What the task asks: Copy out again, unchanged, the listing below from the line that has "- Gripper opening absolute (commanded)" through the line that has "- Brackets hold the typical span".

Data provided:
──────────

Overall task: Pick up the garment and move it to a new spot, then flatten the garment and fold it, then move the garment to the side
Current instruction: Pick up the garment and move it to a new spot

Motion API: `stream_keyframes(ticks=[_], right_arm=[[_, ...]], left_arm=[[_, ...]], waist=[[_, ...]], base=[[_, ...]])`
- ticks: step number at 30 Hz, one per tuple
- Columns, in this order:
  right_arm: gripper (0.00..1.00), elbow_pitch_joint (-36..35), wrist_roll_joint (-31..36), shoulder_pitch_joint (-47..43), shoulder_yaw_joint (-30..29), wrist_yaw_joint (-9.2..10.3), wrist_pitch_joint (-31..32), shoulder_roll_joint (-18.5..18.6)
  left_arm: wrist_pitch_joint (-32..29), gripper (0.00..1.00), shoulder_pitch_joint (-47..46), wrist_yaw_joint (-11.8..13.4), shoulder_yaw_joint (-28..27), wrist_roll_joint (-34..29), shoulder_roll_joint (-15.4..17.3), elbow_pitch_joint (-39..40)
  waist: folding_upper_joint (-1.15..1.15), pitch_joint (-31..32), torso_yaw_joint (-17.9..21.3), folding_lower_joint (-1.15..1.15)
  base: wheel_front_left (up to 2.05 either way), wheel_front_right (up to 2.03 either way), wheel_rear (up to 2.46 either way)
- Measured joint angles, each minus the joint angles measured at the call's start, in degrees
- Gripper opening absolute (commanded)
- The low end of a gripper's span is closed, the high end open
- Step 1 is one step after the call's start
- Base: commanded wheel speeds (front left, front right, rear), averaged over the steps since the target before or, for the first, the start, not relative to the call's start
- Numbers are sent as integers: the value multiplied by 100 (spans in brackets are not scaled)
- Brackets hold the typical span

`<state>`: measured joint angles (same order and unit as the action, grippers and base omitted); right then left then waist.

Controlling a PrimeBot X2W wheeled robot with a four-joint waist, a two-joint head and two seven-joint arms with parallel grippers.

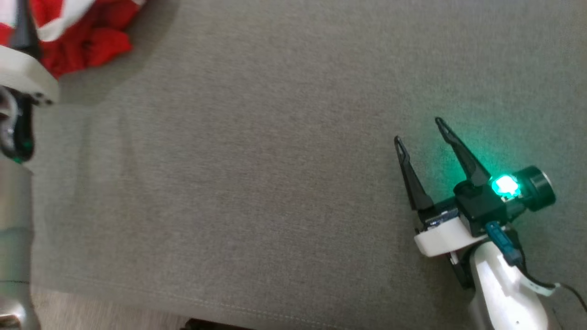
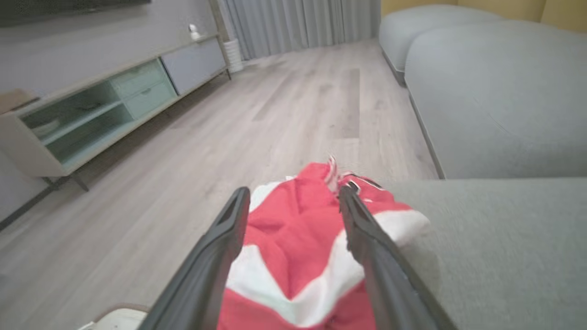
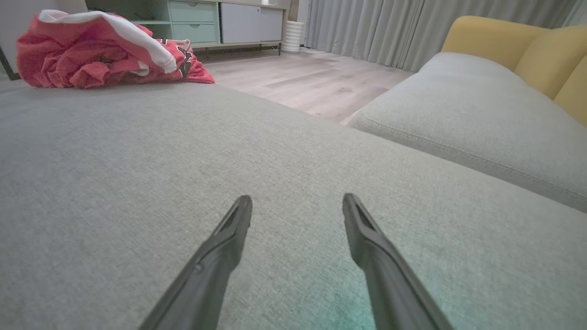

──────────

Output of the task:
- Gripper opening absolute (commanded)
- The low end of a gripper's span is closed, the high end open
- Step 1 is one step after the call's start
- Base: commanded wheel speeds (front left, front right, rear), averaged over the steps since the target before or, for the first, the start, not relative to the call's start
- Numbers are sent as integers: the value multiplied by 100 (spans in brackets are not scaled)
- Brackets hold the typical span

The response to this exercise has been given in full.